Des failles pointées du doigt
Ce dernier avait jugé que le ministre aurait dû, « par honneur et par décence », présenter sa démission au chef de l'État. Le président du parti d'extrême droite a également dénoncé ce qu'il considère comme des défaillances dans la gestion du profil du suspect, évoquant « un prédateur multisignalé » contre lequel « rien n'a été fait pour protéger la société d'un type et d'un profil dont on savait manifestement qu'il était dangereux ».
Le ministre justifie son maintien
Face à ces attaques, Gérald Darmanin a justifié sa position en expliquant qu'une démission aurait nui à son autorité. Il n'a pas précisé quelles suites il entendait donner aux interrogations sur l'action de ses services, mais son refus est sans équivoque. Les obsèques de Lyhanna se sont déroulées dans la plus stricte intimité à Fleurance, tandis que la controverse politique continue d'enfler autour du traitement de l'affaire par les autorités.

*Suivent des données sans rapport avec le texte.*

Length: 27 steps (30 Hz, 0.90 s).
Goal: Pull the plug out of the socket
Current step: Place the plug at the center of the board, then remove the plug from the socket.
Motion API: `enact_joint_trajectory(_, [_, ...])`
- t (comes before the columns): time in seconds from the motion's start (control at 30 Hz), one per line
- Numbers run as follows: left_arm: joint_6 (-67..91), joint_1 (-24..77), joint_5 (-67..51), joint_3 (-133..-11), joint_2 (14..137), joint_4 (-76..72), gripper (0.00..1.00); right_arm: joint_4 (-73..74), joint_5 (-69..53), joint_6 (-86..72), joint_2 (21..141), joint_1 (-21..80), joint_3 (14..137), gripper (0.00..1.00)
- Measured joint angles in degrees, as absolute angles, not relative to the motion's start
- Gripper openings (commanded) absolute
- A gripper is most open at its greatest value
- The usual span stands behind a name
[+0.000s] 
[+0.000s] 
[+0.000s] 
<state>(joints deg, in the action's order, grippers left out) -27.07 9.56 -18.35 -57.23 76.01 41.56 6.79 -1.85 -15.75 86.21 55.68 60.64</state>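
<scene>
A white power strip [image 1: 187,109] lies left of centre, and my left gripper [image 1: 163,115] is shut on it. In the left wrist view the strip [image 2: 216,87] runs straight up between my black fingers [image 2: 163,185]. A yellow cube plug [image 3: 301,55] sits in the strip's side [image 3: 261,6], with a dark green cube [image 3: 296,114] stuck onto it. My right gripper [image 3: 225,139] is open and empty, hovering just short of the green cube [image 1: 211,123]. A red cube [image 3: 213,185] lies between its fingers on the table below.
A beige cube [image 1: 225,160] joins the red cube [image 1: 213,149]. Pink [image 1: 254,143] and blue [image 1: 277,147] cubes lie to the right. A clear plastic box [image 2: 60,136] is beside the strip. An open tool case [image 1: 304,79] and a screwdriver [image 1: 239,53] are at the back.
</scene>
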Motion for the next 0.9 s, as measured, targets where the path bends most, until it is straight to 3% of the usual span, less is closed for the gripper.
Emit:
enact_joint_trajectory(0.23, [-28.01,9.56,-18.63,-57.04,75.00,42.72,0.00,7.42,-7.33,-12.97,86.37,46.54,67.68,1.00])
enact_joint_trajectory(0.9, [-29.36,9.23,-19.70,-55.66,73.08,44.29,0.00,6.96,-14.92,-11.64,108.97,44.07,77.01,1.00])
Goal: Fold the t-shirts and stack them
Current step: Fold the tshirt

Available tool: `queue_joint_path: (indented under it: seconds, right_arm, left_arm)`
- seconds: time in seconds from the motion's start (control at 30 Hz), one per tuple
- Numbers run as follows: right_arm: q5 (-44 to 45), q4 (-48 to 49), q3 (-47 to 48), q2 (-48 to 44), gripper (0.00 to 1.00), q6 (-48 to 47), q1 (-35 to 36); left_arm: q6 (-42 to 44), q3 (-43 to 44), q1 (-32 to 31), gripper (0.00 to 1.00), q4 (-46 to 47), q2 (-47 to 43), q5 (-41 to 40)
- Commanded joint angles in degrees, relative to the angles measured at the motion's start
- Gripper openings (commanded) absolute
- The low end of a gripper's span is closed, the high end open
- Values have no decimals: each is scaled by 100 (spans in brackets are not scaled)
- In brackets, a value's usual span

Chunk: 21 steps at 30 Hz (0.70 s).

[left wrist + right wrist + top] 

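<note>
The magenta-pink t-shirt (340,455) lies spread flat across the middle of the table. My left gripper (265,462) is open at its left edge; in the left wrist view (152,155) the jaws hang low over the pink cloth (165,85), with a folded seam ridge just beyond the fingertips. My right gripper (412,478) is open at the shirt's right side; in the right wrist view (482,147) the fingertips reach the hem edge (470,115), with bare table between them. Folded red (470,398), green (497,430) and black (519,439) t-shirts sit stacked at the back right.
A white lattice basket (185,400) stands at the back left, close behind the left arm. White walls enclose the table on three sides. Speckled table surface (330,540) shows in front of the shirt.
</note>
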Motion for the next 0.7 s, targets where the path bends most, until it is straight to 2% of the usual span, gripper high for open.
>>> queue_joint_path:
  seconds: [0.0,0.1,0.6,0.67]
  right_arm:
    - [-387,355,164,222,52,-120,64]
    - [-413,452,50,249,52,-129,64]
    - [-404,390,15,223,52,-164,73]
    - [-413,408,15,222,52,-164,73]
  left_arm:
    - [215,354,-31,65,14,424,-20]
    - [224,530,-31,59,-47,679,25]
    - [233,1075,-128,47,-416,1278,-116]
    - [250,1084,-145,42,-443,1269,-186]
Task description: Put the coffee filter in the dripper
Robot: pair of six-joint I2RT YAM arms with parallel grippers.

Une polémique qui persiste
Alors que le ministre semble vouloir tourner la page, les critiques venues de l'opposition et d'une partie de la majorité ne faiblissent pas. La question de la responsabilité politique dans ce drame reste posée, plusieurs voix estimant que le ministre de l'Intérieur aurait dû tirer les conséquences des failles révélées par l'enquête.